Disclaimer: I have no clue what I'm doing here. If you do: pls halp.
Setup
Last year I did a talk about serving files with Django. For demonstration purposes I wrote a little benchmark tool called "will it saturate". Recently I played around with mealie a little bit and noticed that it uses an additional caddy to serve images for recipes. On discord I asked why and was told it's used because caddy is faster at serving images than uvicorn / starlette. So I wondered how much faster it might be and tried to get my old "will_it_saturate" project to test it.
My base assumption is that there should not be a big difference between different web servers serving static files, because there's not much those web servers do when serving files. They just orchestrate operating system syscalls that do the real work and whether you call those via c (nginx), go (caddy) or python (uvicorn) shouldn't matter that much. Well, turns out that this assumption might be wrong. Which is interesting. The webservers used are: nginx, caddy, uvicorn. I included nginx, because it represents the state of the art in serving static files when configured properly, but I'm not sure whether I managed to do that. Caddy and uvicorn are the two servers I wanted to benchmark against each other.
For the benchmark I created 12.5K files, each containing 100KB of random data (similar to a recipe image in mealie) so that downloading them would saturate a gigabit link for about ten seconds. I know it's possible to saturate a gigabit connection with concurrent file downloads serving those files from uvicorn so I didn't repeat that. The question I'm interested this time is: How much faster than uvicorn is caddy? The main metric is transferred bytes per second. The bigger, the better.
Results
Here's a first result running this notebook:
server |
client |
elapsed |
file_size_h |
bytes_per_second_h |
arch |
nginx/minimal |
wrk |
0.695651 |
97.66KB |
1.67GB |
x86_64 |
nginx/sendfile |
wrk |
0.718180 |
97.66KB |
1.62GB |
x86_64 |
caddy |
wrk |
0.880563 |
97.66KB |
1.32GB |
x86_64 |
fastAPI/uvicorn |
wrk |
6.153709 |
97.66KB |
193.72MB |
x86_64 |
Ok, well. Seems like caddy is a lot faster than uvicorn, wow. The server is an old intel xeon running linux. The client is wrk opening up 20 connections concurrently (more than a browser usually does). Here are some points that surprised me:
- Turning on sendfile didn't make nginx faster. I think this is because there's some hard limit on ssd bandwidth or something like that
- Had to use multiple workers with uvicorn.
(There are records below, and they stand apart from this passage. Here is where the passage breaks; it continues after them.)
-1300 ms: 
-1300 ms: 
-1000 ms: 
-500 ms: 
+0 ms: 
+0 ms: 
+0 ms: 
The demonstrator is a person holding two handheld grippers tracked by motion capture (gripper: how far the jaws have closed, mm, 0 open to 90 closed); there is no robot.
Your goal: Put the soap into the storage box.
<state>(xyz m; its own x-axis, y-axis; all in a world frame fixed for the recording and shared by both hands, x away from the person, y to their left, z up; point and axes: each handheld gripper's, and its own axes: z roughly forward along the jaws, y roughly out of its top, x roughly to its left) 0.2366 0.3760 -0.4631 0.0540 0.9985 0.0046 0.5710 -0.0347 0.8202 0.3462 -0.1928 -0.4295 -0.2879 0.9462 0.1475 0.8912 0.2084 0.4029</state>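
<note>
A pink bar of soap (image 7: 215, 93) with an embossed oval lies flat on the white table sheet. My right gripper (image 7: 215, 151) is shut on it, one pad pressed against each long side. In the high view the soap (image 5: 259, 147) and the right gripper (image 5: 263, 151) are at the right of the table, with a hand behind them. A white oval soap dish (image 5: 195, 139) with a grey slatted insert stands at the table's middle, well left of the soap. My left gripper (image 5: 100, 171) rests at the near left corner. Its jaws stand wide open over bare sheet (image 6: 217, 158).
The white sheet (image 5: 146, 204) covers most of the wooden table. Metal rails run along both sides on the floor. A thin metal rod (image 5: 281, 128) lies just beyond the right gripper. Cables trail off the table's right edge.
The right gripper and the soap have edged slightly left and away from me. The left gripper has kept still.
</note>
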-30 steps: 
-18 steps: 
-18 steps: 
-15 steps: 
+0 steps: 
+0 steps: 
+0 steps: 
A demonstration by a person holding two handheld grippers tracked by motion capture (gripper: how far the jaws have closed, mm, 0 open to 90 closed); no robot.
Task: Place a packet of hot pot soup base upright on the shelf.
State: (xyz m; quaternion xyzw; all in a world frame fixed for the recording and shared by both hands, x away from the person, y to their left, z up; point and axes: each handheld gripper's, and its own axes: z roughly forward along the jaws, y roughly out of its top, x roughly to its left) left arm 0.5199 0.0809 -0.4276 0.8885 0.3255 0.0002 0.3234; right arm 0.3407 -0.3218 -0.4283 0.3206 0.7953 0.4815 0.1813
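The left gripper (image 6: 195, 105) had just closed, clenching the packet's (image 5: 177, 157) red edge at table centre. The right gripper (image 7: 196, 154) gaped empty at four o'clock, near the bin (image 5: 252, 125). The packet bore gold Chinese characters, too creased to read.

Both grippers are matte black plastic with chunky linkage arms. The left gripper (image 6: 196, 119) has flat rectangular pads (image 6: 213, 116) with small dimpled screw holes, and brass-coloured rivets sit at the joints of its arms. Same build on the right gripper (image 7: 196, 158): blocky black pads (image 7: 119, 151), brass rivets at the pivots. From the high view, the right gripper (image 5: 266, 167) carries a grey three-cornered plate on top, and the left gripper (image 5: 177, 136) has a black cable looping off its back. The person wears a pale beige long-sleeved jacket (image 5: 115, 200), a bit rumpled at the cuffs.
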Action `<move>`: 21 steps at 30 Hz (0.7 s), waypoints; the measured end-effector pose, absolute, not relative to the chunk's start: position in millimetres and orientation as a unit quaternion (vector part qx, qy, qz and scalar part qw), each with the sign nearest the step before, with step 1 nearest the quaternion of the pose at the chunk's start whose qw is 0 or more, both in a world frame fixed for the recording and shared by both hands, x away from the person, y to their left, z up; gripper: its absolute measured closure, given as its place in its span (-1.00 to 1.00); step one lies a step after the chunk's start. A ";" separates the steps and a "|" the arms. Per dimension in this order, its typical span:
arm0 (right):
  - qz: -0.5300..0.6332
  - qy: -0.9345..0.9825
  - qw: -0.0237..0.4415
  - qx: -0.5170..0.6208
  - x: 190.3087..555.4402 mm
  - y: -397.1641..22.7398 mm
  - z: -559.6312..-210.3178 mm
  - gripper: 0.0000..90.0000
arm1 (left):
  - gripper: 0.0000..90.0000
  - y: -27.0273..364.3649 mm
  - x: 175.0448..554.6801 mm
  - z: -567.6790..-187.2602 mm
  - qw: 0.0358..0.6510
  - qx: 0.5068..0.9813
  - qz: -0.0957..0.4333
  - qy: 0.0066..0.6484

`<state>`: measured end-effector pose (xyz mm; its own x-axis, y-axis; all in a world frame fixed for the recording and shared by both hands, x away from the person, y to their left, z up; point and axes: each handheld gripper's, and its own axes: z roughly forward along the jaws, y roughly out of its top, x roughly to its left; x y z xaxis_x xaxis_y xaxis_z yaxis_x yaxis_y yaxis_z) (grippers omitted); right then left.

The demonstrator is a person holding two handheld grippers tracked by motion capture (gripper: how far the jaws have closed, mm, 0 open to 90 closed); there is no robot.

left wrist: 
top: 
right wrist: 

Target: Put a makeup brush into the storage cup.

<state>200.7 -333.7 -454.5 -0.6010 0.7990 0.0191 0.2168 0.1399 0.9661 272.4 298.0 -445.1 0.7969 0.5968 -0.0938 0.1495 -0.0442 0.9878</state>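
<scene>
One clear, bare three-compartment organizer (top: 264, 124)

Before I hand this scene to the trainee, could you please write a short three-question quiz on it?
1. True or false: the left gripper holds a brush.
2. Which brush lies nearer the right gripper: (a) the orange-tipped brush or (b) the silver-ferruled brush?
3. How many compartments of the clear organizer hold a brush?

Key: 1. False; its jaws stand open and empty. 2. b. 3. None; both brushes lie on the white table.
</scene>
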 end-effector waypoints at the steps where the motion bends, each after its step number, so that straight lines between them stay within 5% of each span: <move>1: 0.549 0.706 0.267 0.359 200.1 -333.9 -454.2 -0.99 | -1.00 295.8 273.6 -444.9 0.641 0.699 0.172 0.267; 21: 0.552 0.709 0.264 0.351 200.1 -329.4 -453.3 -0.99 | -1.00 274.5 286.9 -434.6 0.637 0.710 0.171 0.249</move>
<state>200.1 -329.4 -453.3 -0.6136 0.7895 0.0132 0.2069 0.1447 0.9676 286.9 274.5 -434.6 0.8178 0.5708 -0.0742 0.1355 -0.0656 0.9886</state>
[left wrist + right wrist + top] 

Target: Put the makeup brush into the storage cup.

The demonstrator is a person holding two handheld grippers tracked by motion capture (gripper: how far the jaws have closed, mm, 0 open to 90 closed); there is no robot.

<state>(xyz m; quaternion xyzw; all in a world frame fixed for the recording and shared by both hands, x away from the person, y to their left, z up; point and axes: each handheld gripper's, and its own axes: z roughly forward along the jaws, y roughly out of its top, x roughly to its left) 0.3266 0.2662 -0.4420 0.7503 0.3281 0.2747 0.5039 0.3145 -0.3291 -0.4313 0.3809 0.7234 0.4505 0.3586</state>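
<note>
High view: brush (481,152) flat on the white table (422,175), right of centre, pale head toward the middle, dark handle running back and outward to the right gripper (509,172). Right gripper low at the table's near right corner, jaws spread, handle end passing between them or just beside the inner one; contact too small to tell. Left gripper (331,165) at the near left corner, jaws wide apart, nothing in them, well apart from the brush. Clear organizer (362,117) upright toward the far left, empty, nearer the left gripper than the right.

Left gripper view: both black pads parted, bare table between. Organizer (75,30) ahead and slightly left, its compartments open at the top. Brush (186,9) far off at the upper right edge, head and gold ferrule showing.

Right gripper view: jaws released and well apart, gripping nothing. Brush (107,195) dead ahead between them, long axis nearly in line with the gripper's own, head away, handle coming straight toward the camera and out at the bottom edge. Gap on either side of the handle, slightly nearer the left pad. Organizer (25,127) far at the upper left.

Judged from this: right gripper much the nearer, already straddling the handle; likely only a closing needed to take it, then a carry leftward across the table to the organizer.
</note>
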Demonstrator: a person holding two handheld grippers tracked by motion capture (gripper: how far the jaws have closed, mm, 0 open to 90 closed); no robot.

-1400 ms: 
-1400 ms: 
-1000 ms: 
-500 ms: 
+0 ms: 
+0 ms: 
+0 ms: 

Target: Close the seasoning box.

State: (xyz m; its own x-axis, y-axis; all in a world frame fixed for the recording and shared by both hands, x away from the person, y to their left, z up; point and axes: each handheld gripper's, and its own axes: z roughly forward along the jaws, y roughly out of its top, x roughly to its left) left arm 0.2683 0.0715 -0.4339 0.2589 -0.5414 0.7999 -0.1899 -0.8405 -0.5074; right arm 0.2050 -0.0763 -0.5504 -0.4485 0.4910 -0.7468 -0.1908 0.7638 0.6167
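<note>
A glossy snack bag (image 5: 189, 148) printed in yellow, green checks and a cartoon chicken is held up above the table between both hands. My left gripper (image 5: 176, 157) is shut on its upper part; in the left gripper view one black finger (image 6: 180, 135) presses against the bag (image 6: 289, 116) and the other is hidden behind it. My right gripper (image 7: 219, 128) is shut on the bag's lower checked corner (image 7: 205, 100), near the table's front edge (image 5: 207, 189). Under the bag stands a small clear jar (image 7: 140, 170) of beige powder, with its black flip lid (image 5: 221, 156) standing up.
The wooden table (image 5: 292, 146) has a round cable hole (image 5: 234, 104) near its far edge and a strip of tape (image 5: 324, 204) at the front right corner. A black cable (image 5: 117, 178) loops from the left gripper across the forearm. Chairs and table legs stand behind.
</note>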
Using a single worker yields only 50MB/s.
- Caddy is not much slower than nginx despite nginx is using 4 workers and caddy only one. Probably another hint that there is some hardware bottleneck.
Let's see how the numbers change when I run the script on my macbook air running macOS:
server |
client |
elapsed |
file_size_h |
bytes_per_second_h |
arch |
nginx/sendfile |
wrk |
0.252434 |
97.66KB |
4.61GB |
arm64 |
nginx/minimal |
wrk |
0.287506 |
97.66KB |
4.05GB |
arm64 |
caddy |
wrk |
0.481639 |
97.66KB |
2.42GB |
arm64 |
fastAPI/uvicorn |
wrk |
4.228977 |
97.66KB |
281.89MB |
arm64 |
Ok, also interesting. My macbook air (M1) does not even get warm running the benchmark. Surprising details:
- Using nginx with multiple workers is much faster now (no hardware bottleneck?)
- Using sendfile is faster - I didn't know macOS even had a sendfile syscall, weird
Conclusion
There's indeed a big difference between nginx and caddy on one side and uvicorn on the other. And I don't know why, so further research is needed :). The reason I tried to benchmark nginx with and without sendfile was to make sure I'm not measuring some form of kernel level io / zero copy tcp vs having to do all the work in userspace, because uvicorn lacks zerocopy send support atm. The results seem to suggest that it's possible to be very fast without sendfile. Which is good, because nowadays we usually serve files from some kind of object store and not from the file system and therefore it's not possible to benefit from sendfile anyway (please correct me if I'm wrong).
Still, those numbers won't make a big difference in practice, because most machines don't have network links faster than one gigabit. It will become much more relevant when this changes to 10Gb, because than uvicorn will be too slow to saturate it.
The next thing I'll be testing is to preload the files in memory to rule out aiofiles being the culprit for being slow. What I also find really interesting is that I had to use wrk as http client for the benchmarks because the python http clients I tried (httpx, aiohttp) were far too slow. With aiohttp being a little bit faster than httpx. They max out at about 80MB/s. Why is that?